**Task instructions**
Set down exactly the first line of the entries and every line after it, through the line with "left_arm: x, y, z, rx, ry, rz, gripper".

--- Data to process Enclosed Below ---

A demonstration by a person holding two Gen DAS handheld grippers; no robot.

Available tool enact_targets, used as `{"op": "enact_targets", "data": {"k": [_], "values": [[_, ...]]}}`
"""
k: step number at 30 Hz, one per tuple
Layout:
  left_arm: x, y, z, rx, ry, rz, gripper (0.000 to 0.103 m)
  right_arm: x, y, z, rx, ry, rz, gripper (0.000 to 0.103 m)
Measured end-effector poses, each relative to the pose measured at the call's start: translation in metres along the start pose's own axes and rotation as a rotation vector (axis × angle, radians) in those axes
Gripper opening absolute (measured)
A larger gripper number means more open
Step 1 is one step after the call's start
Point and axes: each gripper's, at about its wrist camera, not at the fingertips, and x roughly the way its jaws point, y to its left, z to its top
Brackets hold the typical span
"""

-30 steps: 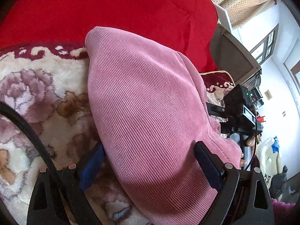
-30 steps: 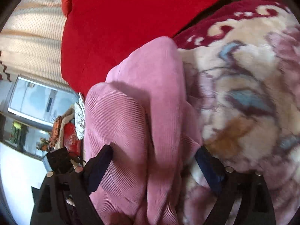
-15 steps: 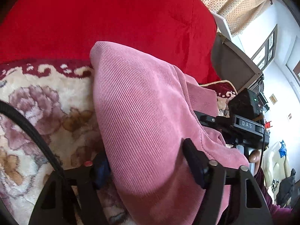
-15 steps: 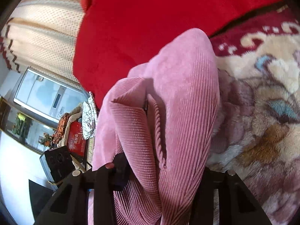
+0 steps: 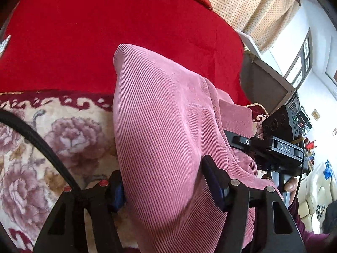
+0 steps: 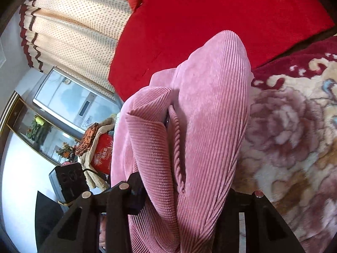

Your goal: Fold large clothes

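A pink corduroy garment (image 5: 160,126) lies bunched over a floral blanket and rises between my left gripper's fingers. My left gripper (image 5: 164,185) is shut on a thick fold of it. In the right wrist view the same garment (image 6: 202,130) is folded into ridges, and my right gripper (image 6: 183,191) is shut on its near end, lifting it off the blanket. The right gripper's body (image 5: 280,145) shows at the right of the left wrist view, just beyond the cloth.
A floral plush blanket (image 5: 42,139) covers the bed, also seen in the right wrist view (image 6: 294,139). A red quilt (image 5: 105,31) lies behind the garment. Dotted curtains (image 6: 69,25), a cabinet (image 6: 69,103) and a grey board (image 5: 267,84) stand at the bedside.
Both grippers closed from wide open onto the pink garment and lifted it. The cloth bunched up between the fingers, and the views tilted up toward the red quilt.
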Motion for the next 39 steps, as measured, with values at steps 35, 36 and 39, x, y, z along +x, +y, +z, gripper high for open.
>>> {"op": "enact_targets", "data": {"k": [35, 36, 39], "values": [[0.038, -0.022, -0.052, 0.274, 0.092, 0.327, 0.084, 0.042, 0.029, -0.025, -0.355, 0.040, -0.525, 0.038], [0.033, -0.019, -0.051, 0.239, 0.082, 0.328, 0.084, 0.039, 0.033, -0.028, -0.358, 0.028, -0.535, 0.040], [0.014, -0.023, -0.052, 0.165, 0.034, 0.395, 0.084, 0.026, 0.052, -0.039, -0.381, 0.021, -0.603, 0.044]]}}
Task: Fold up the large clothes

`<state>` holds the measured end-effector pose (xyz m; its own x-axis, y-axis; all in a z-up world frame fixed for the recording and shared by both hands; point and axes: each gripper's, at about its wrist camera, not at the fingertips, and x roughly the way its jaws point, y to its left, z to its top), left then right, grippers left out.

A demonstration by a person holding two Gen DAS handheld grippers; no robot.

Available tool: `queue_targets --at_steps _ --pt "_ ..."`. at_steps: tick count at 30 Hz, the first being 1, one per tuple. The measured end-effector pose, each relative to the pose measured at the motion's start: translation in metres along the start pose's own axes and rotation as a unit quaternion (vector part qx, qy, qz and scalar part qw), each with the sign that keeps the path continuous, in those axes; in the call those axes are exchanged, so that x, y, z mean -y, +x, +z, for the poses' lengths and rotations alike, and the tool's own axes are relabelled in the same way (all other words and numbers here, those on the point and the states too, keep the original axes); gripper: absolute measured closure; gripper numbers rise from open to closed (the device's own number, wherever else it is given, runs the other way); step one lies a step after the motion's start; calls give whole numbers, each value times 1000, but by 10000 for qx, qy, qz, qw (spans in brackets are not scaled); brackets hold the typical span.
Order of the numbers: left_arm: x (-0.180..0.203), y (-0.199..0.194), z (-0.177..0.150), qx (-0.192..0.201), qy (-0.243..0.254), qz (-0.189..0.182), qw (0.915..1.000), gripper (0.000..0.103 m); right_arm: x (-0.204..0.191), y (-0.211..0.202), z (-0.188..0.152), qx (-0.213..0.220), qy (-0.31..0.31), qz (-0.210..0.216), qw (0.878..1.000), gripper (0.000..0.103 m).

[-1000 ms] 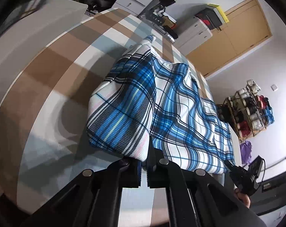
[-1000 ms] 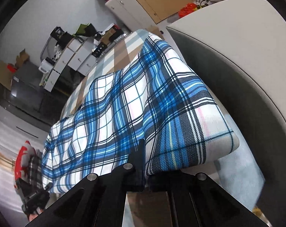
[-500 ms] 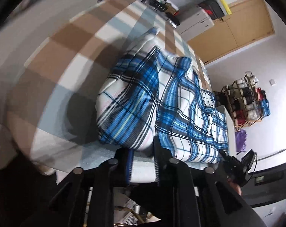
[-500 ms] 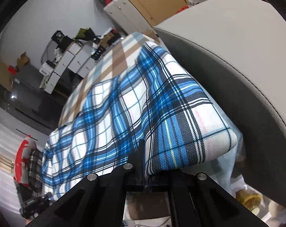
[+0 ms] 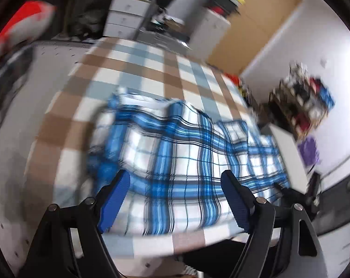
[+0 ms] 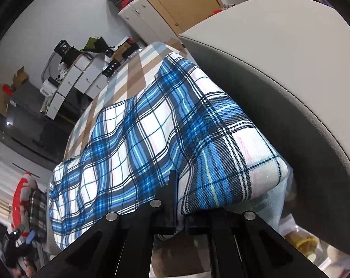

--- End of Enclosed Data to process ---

**Result of this task**
A demonstration by a person holding two Gen DAS handheld grippers; no robot.

Available tool enact_targets, used as `{"op": "enact_targets", "data": {"k": [_], "values": [[_, ...]]}}`
"""
k: step number at 30 Hz, one per tuple
Layout:
  left_arm: x, y, z, rx, ry, rz, gripper (0.000 to 0.103 m)

The generated output is now complete.